COSC431 Assignment 1: Write a Search Engine
PREAMBLE DUE DATE:16 April 2021
In the first part of this assignment you will write a parser. In the second you will write an indexer, and in the third
you will write the search engine. Marks will be given for parts one and three only. If your search engine works
then your indexer must work. This assignment is worth 20% of your final mark.
The files you need for this assignment are located in ~andrew/COSC431. The XML file you are to use is
wsj.xml, it is the TREC Wall Street Journal collection. Your search engine must run in less than one second
per query on the machine we mark it on (including startup, input, output, and shutdown).
PART 1: PARSER 10%
Your program will parse the Wall Street Journal collection of documents marked up in XML. They look roughly
like this:
<DOC>
<DOCNO>WSJ920102-0154</DOCNO>
<DOCID>920102-0154.</DOCID>
<HL>Notice to Readers</HL>
<DATE>01/02/92</DATE>
<SO>WALL STREET JOURNAL (J), PAGE 1</SO>
<LP>
<P>Today's Wall Street Journal appears in two sections, the
second of which is the year-end review of markets.</P>
<P>Rhythm & Blues, Inc. filed for bankruptcy today.</P>
</LP>
</DOC>
Your program will output a stream of tokens suitable for you indexer, one per line with a blank line between each
document. I do not recommend using a standard XML parser as the file is “real world” (i.e. not well formed).
PART 2: INDEXER
Build an inverted-file index of the Wall Street Journal collection. It is obvious to build this on top of your parser
from part 1 of this assignment. You should write the index to disk in whatever format you consider appropriate.
PART 3: SEARCH ENGINE 10%
Your search program will read a query from stdin and produce results on stdout. If it does not then you will
not get any marks for this part of the assignment (we use programs to mark your programs).
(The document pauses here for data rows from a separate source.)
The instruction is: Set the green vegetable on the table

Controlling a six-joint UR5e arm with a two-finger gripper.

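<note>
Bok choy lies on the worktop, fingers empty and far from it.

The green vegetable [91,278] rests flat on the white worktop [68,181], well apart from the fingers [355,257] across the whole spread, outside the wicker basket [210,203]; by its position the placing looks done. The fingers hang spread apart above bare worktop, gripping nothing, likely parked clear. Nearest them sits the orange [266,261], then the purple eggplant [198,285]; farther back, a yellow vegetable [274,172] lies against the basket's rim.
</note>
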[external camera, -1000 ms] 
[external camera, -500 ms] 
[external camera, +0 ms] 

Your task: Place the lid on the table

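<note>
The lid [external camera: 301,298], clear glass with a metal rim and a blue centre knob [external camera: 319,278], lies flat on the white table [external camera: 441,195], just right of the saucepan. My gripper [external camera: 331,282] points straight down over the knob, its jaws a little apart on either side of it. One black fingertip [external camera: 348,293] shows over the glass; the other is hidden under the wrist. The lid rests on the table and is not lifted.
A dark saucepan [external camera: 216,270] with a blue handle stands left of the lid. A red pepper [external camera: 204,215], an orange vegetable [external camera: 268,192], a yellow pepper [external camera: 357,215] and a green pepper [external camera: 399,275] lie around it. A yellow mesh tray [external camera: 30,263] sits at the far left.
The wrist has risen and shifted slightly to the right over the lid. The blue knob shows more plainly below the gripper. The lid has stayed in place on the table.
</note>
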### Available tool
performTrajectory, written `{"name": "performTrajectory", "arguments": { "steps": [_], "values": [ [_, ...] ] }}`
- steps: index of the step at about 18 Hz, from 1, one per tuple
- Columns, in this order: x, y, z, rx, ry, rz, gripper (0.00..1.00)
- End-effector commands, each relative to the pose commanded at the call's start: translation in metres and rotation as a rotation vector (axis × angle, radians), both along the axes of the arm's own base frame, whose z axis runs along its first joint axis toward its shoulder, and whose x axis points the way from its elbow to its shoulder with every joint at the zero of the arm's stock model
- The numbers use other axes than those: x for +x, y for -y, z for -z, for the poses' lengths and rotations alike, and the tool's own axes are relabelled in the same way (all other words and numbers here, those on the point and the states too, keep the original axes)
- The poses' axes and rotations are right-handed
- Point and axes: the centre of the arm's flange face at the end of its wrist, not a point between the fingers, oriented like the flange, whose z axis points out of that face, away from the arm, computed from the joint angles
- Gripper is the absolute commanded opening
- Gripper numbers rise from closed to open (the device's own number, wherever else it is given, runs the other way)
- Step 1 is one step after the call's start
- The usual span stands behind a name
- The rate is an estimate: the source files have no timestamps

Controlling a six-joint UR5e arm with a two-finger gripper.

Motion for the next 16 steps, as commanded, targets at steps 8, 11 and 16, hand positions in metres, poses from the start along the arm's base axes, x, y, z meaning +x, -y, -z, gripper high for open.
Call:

Each query will consist of a set of one or more search terms. You are not expected to support phrase, adjacency
or proximity searching – in other words, a document-level index is sufficient. You are not expected to support
wildcard searching or regular expression searching.
For the query, your program will output a separate line for each relevant document. Each line is in 2 columns:
<docno> <rsv>
where <docno> is the contents of the <DOCNO> element in the Wall Street Journal collection and <rsv> is the
retrieval status value (relevance score) that your program has assigned to the document. The output must be sorted
from highest to lowest rsv. You must output all documents that you think are relevant (not just the top-10).
Your program will be tested on your indexes, but using queries you have not seen.
HOW TO SUBMIT YOUR ASSIGNMENT
Submit your program by emailing me a github.com (or equivalent) URL. I will mark the most recent commit.
You will include a README that tells me where, on the department file server, I can find your index; and how
to compile and run your programs. You must NOT include the wsj.xml or your indexes in your github archive.
版权所有:编程辅导网 2021 All Rights Reserved 联系方式:QQ:99515681 微信:codinghelp 电子信箱:99515681@qq.com
免责声明:本站部分内容从网络整理而来,只供参考!如有版权问题可联系本站删除。